The minister is walking along the motorway. He walks past the buses, there are hundreds, probably thousands of buses, there’s no end in sight, and each of these buses is in flames. Thick clouds of black smoke billow from the glassless windows, fat as gigantic, grub larvae. The seats and interior of the buses burn like torches doused in filthy oil. Some of the black bars bend in the heat, these are huge, burning cages. In the seats he can see people, their black heads sometimes tipped forwards, but mostly backwards, dark silhouettes against a flaming background. Mouths gape in skulls like vast notches in tree trunks. Sometimes he can see the teeth. From the way they’re sitting, some appear resentful, but many look as if they’d just been thinking about all their efforts and privations, and then about the outcome, and as if they’re laughing, loudly and bitterly.
Next to these heads he can make out smaller heads and black arms around black necks, and everywhere those open eyes, open more widely even than the mouths, those horrifically open eyes that will never close again.
People are standing beside some of the buses, watching the inferno. Some scorched figures keep trying to get back onto one of the buses, they raise their arms helplessly, they try to walk until they realise the futility of their undertaking, only to try again. The minister se
es a man filming with his mobile, and a sobbing woman, perhaps his wife, place her hand on his forearm.
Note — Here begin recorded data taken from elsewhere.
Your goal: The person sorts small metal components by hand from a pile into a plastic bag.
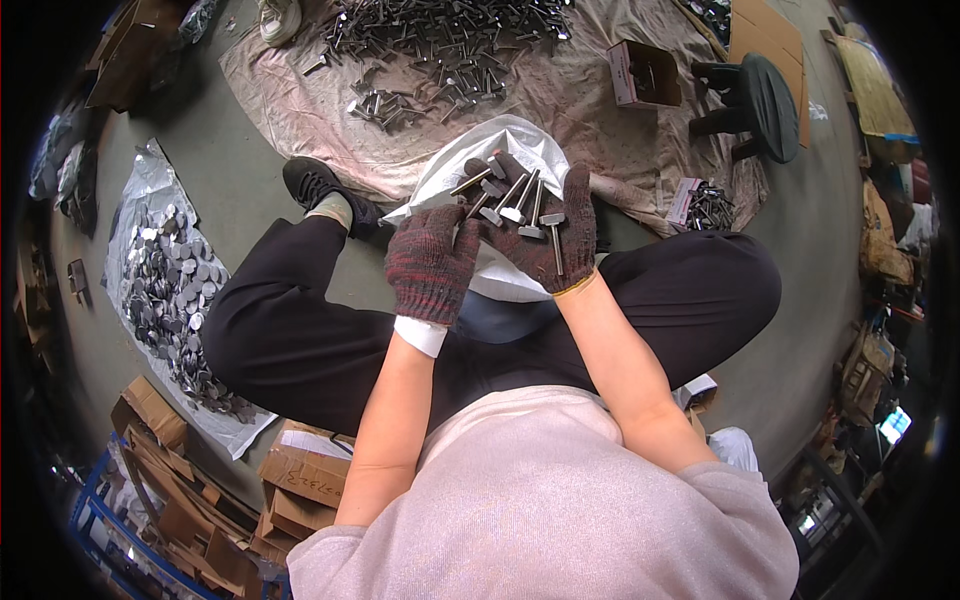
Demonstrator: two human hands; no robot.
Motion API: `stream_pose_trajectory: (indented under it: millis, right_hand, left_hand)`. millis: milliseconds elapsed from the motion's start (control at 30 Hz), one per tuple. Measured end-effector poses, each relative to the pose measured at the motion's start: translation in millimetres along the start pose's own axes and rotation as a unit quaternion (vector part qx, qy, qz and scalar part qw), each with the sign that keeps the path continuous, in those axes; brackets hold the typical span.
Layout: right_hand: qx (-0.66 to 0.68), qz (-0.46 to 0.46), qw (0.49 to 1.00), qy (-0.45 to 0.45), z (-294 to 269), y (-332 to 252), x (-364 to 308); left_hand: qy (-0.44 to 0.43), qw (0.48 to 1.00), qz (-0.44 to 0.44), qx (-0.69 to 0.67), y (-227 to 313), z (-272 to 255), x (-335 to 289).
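While the right hand lies spread under T-shaped metal pieces at upper centre, the left hand bends beside them, any pinch unclear, in what seems sorting, next probably calling for singling one out.

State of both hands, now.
Left hand: partly curled; whether it grips anything cannot be told.
Right hand: open, palm up, holding several T-shaped metal pieces.

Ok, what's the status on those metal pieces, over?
Right grip open, palm up, T-shaped metal pieces lying on it. Left grip curled close beside them; contact unclear. White sack beneath; nothing visibly in the way.
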State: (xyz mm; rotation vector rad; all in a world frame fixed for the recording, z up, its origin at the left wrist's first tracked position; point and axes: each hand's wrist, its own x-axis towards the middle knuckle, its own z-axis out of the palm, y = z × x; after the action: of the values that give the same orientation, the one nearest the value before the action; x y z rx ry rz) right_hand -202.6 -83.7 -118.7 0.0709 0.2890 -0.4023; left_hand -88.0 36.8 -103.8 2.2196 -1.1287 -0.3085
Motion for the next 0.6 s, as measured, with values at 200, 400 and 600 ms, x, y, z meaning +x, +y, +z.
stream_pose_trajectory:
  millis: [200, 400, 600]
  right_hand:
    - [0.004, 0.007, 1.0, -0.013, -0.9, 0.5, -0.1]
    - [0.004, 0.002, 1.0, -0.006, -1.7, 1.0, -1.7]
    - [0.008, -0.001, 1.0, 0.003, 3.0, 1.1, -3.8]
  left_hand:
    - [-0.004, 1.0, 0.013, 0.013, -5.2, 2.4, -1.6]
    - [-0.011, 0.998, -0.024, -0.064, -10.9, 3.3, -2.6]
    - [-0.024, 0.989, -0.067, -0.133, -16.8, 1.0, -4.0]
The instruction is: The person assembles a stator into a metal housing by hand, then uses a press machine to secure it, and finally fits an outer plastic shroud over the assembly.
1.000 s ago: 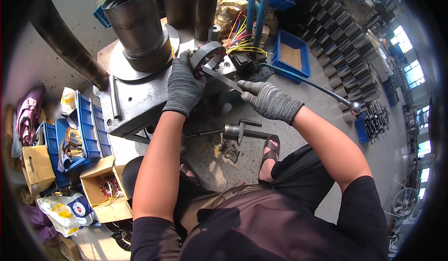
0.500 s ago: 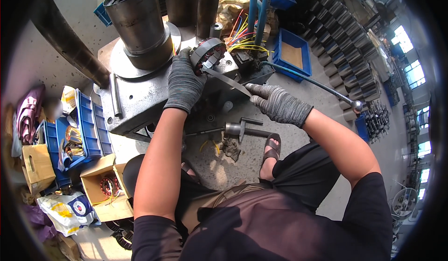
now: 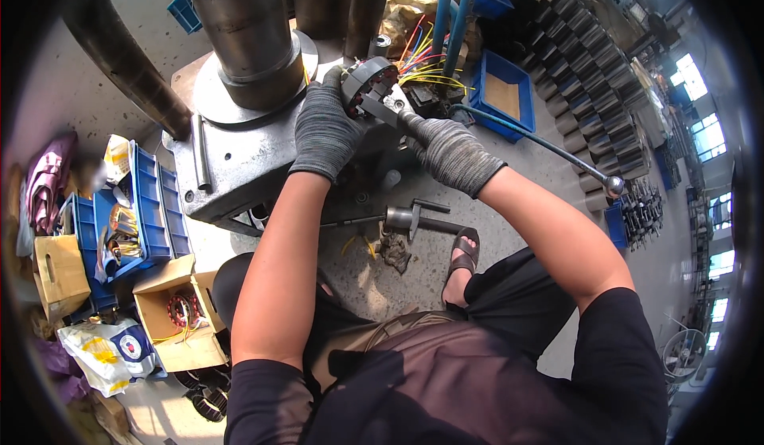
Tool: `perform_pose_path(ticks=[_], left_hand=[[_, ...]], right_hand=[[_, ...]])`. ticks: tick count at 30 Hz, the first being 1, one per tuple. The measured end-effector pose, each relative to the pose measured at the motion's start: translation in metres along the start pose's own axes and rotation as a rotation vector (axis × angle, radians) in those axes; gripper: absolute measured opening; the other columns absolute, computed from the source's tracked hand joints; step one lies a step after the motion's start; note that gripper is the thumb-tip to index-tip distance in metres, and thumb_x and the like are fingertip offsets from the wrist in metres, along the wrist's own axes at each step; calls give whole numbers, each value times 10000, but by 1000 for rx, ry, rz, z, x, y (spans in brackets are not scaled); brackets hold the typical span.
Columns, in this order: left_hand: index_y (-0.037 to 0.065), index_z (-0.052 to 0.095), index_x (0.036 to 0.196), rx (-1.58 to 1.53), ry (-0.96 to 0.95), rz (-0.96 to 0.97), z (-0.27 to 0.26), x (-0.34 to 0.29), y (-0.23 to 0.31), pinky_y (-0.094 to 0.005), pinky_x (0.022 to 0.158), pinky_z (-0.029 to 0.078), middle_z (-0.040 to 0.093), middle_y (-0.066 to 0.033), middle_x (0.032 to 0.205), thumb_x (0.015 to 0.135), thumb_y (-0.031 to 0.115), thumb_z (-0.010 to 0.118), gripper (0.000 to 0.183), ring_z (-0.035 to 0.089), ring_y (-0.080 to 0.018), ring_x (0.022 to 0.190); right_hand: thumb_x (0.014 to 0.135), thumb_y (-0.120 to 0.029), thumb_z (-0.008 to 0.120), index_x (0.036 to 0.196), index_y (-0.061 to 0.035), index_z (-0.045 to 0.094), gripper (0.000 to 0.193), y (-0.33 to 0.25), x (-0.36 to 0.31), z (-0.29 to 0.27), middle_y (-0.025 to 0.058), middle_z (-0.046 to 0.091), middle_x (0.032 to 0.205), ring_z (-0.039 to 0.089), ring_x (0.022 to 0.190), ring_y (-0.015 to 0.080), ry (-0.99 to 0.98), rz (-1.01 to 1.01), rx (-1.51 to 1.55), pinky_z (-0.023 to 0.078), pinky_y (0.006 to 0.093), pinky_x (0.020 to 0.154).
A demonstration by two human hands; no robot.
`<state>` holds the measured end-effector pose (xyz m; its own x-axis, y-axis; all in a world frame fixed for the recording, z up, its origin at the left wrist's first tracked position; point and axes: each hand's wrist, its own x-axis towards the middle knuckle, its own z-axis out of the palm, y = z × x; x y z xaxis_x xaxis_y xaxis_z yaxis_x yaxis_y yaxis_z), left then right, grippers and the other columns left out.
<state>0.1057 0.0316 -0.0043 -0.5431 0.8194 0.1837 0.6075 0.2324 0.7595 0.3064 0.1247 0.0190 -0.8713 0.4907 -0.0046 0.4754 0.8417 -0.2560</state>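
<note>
Both my hands wear grey knit gloves and work in front of the machine table. My left hand [image 3: 325, 133] is closed round the edge of a ring-shaped motor stator [image 3: 369, 76], tilted, with dark reddish parts inside its grey rim. A flat metal strip [image 3: 380, 111], file-like in shape, reaches from the stator to my right hand [image 3: 455, 150]. My right fingers are wrapped round its near end, close beside the stator. The strip's far end lies at the inside of the ring, and its contact there is hard to make out.
A large steel cylinder [image 3: 243, 35] stands on a round plate on the metal table [image 3: 239, 176]. A long lever with a ball end [image 3: 613, 185] sticks out right. Blue bins [image 3: 151, 206] and an open carton [image 3: 163, 329] holding a wound ring stand left. Tools lie on the floor.
My right hand has moved left and up towards the stator, so less of the strip shows between them. The view has shifted slightly; my left hand keeps its hold.
</note>
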Motion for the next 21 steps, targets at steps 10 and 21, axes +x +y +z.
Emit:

He drops his phone and embraces her.
The air is thick with the acrid stench of diesel, burning plastic, rubber and charred flesh. Now and then the shifting wind envelops the minister in thin swathes of narcotic smoke, and people emerge from the plumes as if from an underworld. Many are missing skin, with others it’s impossible to tell where the clothes end and the body begins. He doesn’t know what he can do for them, without any equipment, without medicines, without water, and with only one arm he’s still able to move. He ought to turn back, but he feels it’s his duty to plough on; he wants to know if that terrifying god really has, with all thoroughness, turned every bus into a burning coffin.
Then the minister sees the woman and the child.
They’re moving slowly, like the walking dead, but they are moving. The girl can’t be older than seven or eight, but it’s the girl who’s leading the woman by the hand. The girl has a sooty face, as does the woman who could be her mother. She looks straight ahead with a serious expression and walks tentatively, as if here, on this motorway, she has to decide with each step whether it’s worth the effort. The fuel tank of a bus behind the girl goes up in flames, she barely reacts. For a brief moment she stays where she is, a dark shape in front of the whitish-yellow inferno, then continues on her way.
The minister stops. The girl is walking with small steps, dragging the woman behind her, determinedly but with little strength, as if she were a toy. The girl stops beside the minister. She turns to look up at him. There is nothing in her eyes, no supplication, no anger, no reproach, no complaint.